Qualche anticipo delle prossime uscite?
Tra pochi giorni saranno disponibili in cartaceo e in ebook Un assist per morire di Andrea Monticone, Tacchi e taccheggi di Desy Icardi e A bottega dal maestro di cazzeggio di Massimo Tallone, tre opere già edite che abbiamo deciso di ripubblicare in una nuova veste grafica, nonché il racconto noir inedito Drew; nei prossimi mesi abbiamo in serbo tante altre sorprese: una storia vera di viaggio e di amore, un manuale sul potere salvifico dei libri, i racconti vincitori del Concorso Letterario “Barbera da… leggere”, trame da brivido e un romanzo arrivato da molto lontano per essere tradotto per la prima volta in italiano dalla sua stessa autrice… 😉

Non possono mancare le domande di rito per noi di ZeBuk: qual è il libro che c’è attualmente sul comodino?

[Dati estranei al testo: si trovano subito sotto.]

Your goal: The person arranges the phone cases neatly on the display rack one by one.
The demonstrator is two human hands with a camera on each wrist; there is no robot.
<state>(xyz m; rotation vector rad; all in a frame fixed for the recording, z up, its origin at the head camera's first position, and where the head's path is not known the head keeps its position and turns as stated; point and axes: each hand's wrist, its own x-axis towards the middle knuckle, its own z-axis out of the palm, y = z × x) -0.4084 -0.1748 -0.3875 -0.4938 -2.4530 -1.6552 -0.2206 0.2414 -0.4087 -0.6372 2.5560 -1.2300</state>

Diciamo che il nostro comodino (e la scrivania, il tavolino del salotto, gli scaffali ecc. ecc.) minaccia il crollo… Oltre ai manoscritti da valutare, nella pila ci sono Una vita da libraio di Shaun Bythell, Doris, la ragazza misto seta di Irmgard Keun, Cristiani di Allah di Massimo Carlotto, La scrittrice del mistero di Alice Basso, Opera iniqua di Federico Febbo, Il manicomio dei bambini di Alberto Gaino, Bartleby lo scrivano di Herman Melville… ma anche Paperdinastia, Dago e Le spiacevoli notti di Zio Tibia!